Wednesday, April 23, 2014

good advice

I've been absent from blogging for way too long and I'm sorry that my first post in a while is all "woe is me" but it's been one of those weeks. The really frustrating part is that it's just one thing that has made this week kind of miserable. I know I could choose to let it affect me differently but sometimes one thing can just ruin everything. It really sucks that instead of empowering others that people (or, in my case, a certain person) can selfishly take power from you- feeling helpless and weak is not a good feeling at all and that's how I'm kind of feeling right now. I know it will get better which is why I had to just put it out there. Sometimes saying (or writing) things out loud makes you feel so much better. It's true. As I'm finishing this post I feel a huge sense of relief- I'm doing what I have to do until I can do what I want to do. This situation isn't permanent, it's just for right now. As long as I keep taking action and creating my happy things will get better.

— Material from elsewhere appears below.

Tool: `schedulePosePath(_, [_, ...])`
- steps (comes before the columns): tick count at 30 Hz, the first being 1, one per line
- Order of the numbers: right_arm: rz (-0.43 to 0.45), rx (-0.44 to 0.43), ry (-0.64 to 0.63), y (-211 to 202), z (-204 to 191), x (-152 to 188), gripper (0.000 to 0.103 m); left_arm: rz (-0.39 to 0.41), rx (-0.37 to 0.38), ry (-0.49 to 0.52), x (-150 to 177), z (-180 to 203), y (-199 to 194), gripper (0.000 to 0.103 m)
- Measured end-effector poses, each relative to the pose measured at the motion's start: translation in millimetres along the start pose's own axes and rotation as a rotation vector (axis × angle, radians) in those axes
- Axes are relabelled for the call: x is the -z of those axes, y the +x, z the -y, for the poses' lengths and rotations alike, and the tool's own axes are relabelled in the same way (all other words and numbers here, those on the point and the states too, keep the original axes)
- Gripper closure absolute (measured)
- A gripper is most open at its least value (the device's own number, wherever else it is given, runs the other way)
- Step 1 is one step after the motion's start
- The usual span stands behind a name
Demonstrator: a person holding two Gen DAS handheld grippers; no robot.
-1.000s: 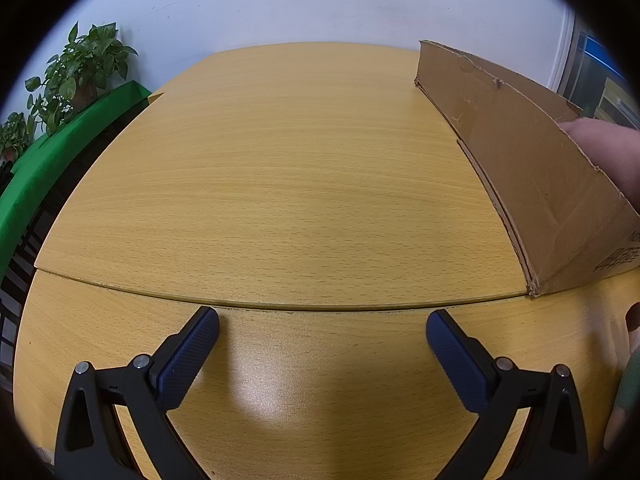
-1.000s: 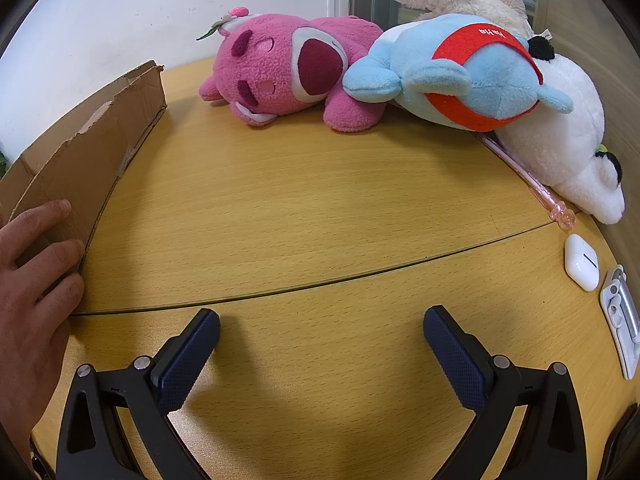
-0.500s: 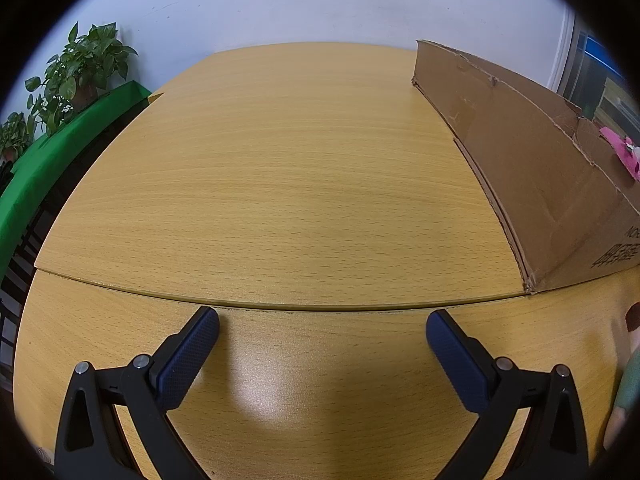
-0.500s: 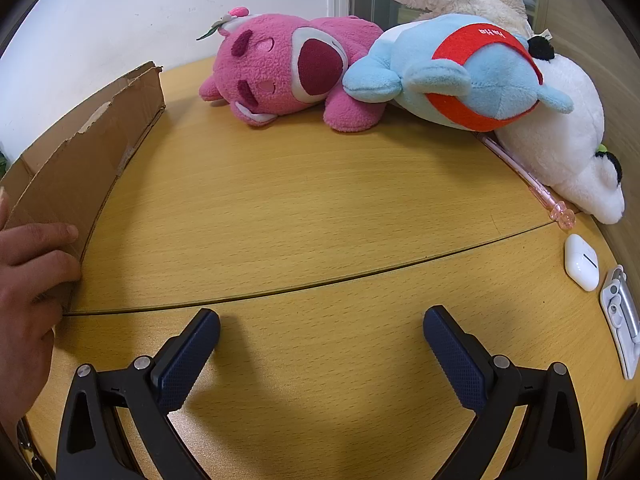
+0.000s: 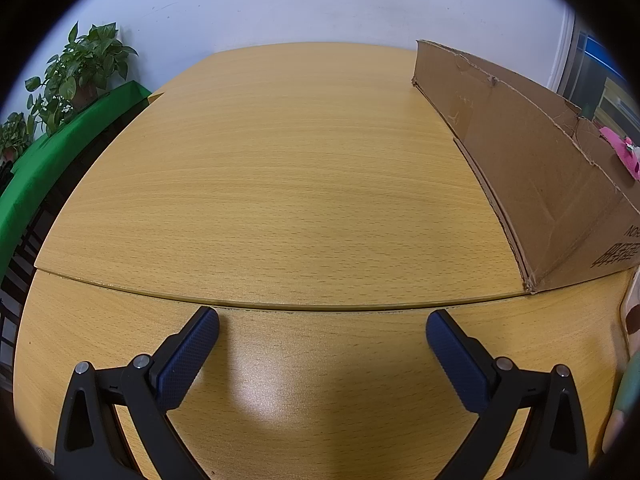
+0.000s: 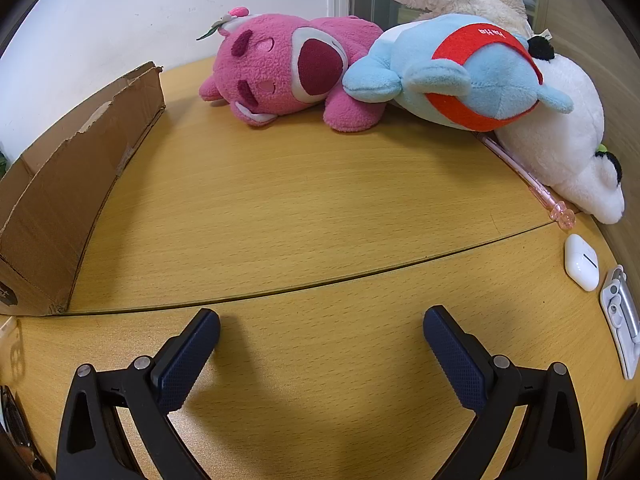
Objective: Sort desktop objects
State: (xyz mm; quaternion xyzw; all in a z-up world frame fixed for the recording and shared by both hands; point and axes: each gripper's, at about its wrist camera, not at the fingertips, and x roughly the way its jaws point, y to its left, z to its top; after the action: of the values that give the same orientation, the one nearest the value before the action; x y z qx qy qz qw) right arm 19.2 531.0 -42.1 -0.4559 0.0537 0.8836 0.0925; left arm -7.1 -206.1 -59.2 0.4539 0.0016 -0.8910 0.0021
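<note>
- At nine o'clock in the left wrist view, potted plants point(image 5: 76, 68) stand behind a green cloth point(image 5: 60, 148) beyond the counter point(image 5: 280, 160) edge.
- Left tongs point(image 5: 322, 332) sit at six o'clock, jaws spread wide with nothing between them, low over bare wood just short of the seam between two counter panels.
- Toward two to three o'clock a torn cardboard box point(image 5: 532, 168) rests on the counter, its near corner at the seam.
- Over in the right wrist view, the same box point(image 6: 68, 184) lies at nine o'clock.
- Right tongs point(image 6: 322, 330) at six o'clock are also wide and hold nothing.
- At twelve o'clock a pink plush point(image 6: 292, 68) lies on its side against the wall.
- A blue plush point(image 6: 460, 76) with a red band leans on it at one o'clock, touching it.
- A white plush point(image 6: 560, 136) lies behind and beside the blue one at two o'clock.
- A pink pen point(image 6: 532, 180) lies along the white plush, touching it.
- An earbud case point(image 6: 581, 262) sits near the pen's end at three o'clock.
- A white and metal clip-like item point(image 6: 622, 320) lies just beside the case at the far right edge.
</note>
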Motion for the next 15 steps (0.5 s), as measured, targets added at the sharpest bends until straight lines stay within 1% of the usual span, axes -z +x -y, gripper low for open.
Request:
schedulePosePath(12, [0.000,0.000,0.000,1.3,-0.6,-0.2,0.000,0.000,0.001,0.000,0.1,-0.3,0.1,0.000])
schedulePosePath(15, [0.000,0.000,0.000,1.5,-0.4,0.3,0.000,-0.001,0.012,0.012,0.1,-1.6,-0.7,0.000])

Ebert is out of town, so tonight I'll be enjoying some solitude, drinking a gin cocktail, ordering Thai food and creating some happy!


Monday, April 7, 2014

the harmonica

I have decided, for whatever reason, that I want to learn to play the harmonica. I'm not really sure why, maybe I want my life to be more musical like Harold Crick or maybe I just want a distraction from writing and creating other things. Regardless of the reasons, I ended up buying this harmonica. It's a cheap beginner harmonica but I can already, kindof, play one song. It's very exciting!

It's been awhile since I've learned something new. I mean, sure we learn lessons every day and are always learning from our mistakes and expanding on what we already know, but to have no knowledge of something and now to know a little bit about it is…well, it's thrilling. I'm liking being a beginner. As soon as I have some free time I'm going to take lessons too.

Today felt dismal and I was unenthusiastic about the ordinariness of it, but once I came home and practiced my harmonica I was reminded how easy it can be to turn everything around. Crossing one more thing off the list and creating my happy!